Sören hat mir – Mode hin oder her – noch nie gefallen, vor allem, wenn er im heimatlichen Dialekt „Sööörn“ gesprochen wurde. Käthe fand ich schon immer schön, wenn auch früher ziemlich „out“. Jetzt ändert sich das ja gerade.
Meine Kinder haben trotzdem keine Namen mit Umlauten bekommen, sondern international geläufige, da wir eine binationale Familie sind.
Wir sind eine trinationale Familie, und es ist, wie Du sagst, man tendiert dann doch eher zu etwas, was in beiden bzw. in unserem Fall allen drei Sprachen funktioniert, und da ist man dann sofort raus aus dem allzu Eigentümlichen.
Meine Eltern haben uns Namen gegeben, die in beiden Sprachen ihrer Herkunft (Deutsch und Englisch) gleich geschrieben wurden oder werden konnten. Wir haben uns anders entschieden, und die rumänische Herkunft meiner Frau bei der Namenswahl privilegiert. Allerdings haben auch wir viele Namensmöglichkeiten gestrichen, weil sie in der einen oder anderen Sprache nicht gut auszusprechen waren oder seltsame Konnotationen weckten. Z.B. war meine Frau an dem Namen Horea interessiert (rumänischer Jungenname, entspricht dem lateinischen Namen Horatius). Das klingt im Englischen allerdings wie „whore,“ und im Deutschen wie ein Mädchenname. Auch war sie an Luca interessiert, was in Deutschland problemlos gegangen wäre, im Englischen aber in Kombination mit unserem Nachnamen sehr seltsam geklungen hätte. So sind wir bei Timotei und Stefan gelandet, zwei rumänischen Namensformen, die es beide so im Englischen nicht gibt, die dort aber noch machbar sind, und im Deutschen passt Stefan ja perfekt.
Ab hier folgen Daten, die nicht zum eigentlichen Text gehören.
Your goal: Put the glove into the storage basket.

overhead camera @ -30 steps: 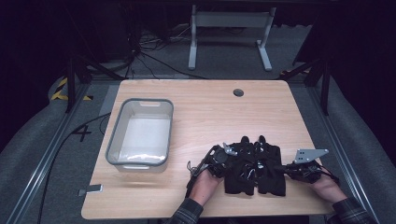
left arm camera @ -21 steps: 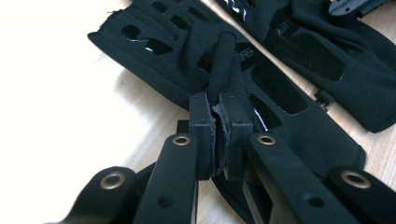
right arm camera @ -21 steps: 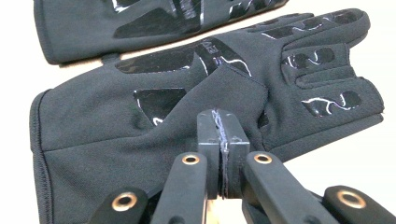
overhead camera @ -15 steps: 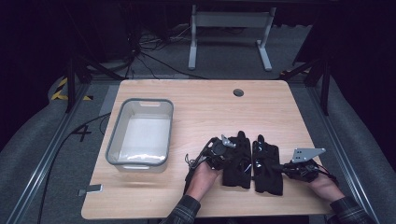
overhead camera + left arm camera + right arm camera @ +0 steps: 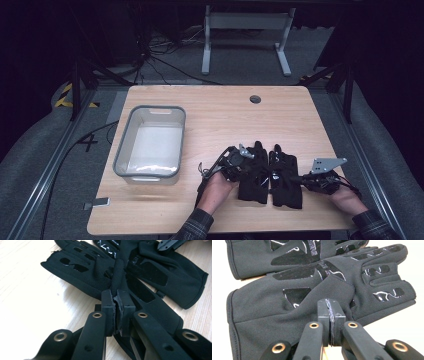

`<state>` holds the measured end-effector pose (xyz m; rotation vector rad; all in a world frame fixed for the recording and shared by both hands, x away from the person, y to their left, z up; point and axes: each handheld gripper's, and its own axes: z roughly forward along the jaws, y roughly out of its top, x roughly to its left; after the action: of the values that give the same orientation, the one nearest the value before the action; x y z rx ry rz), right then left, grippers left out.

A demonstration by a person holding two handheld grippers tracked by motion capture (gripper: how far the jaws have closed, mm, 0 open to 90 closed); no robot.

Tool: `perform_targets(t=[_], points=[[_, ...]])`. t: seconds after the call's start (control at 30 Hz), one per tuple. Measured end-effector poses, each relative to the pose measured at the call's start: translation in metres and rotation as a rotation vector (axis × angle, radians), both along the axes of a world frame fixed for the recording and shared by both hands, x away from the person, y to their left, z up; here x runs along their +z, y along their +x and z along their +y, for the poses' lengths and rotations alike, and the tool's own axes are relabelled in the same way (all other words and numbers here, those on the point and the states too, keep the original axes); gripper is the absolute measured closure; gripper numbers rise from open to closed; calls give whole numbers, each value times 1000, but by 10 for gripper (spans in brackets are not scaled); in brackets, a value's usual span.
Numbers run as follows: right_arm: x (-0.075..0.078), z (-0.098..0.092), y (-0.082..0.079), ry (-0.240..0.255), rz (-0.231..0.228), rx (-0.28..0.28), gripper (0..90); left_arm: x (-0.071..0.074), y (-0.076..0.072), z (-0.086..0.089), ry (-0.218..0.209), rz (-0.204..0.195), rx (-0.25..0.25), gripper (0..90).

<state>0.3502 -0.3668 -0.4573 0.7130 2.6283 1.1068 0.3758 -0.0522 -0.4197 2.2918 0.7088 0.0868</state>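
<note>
Two black gloves [image 5: 272, 175] side by side on table [image 5: 220, 110], near front edge. Left gripper [image 5: 117, 308] pinching raised fold of left glove [image 5: 82, 270]. Right gripper [image 5: 331, 315] pressed together at right glove [image 5: 294, 302] edge; fabric between pads hard to make out. Glove cuffs cut off in gripper views.

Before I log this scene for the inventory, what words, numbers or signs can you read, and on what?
"4": dark mark on the grey floor mat left of the wooden table.
Pale lettering on the black fabric gloves' palm patches: too blurred and cropped to read.
Clear plastic bin: no text visible.
</note>
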Motion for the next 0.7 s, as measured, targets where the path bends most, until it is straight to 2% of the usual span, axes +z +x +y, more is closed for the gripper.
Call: perform_targets(t=[0.13,0.2,0.53,0.7], points=[[0,1,0,-1,0,1,900,3,0,-1,-10,4,-6,856],[0,1,1,1,0,2,900,5,1,-1,-23,0,-15,856],[0,10,7,3,2,20,900,18,10,-8,-105,34,-42,854],[0,14,10,-2,-2,24,900,22,14,-16,-128,39,-58,855]])
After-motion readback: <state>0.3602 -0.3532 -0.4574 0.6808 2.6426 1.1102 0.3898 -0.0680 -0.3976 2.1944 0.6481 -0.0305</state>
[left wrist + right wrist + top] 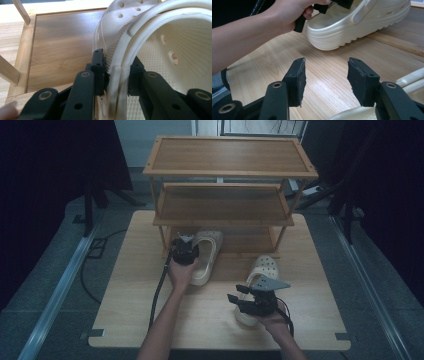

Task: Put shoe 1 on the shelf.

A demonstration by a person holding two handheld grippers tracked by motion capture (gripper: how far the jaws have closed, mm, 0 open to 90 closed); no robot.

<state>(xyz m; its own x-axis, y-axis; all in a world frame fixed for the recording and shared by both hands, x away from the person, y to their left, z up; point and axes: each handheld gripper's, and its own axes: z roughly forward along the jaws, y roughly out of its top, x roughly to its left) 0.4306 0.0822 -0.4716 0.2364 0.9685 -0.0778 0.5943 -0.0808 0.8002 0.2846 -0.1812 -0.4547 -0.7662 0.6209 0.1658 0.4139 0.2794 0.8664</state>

Mark, die Namen deiner Jungs gefallen mir und eure Überlegungen finde ich nachvollziehbar.
Zu binationalen Familien:
Ich habe letztes Jahr eine deutsch-türkische Familie mit zwei Jungen kennengelernt. Die Eltern hatten sich entschieden, den Jungs Namen zu geben, die weder deutsch noch türkisch sind. Sie heißen Nero und Cato.
Zwei türkische Frauen, die ich kenne, haben für ihre Töchter bewusst Namen gesucht, die in der türkischen Tradition stehen, aber in Deutschland gut gehen: Die Mädchen heißen Elisa und Lilya.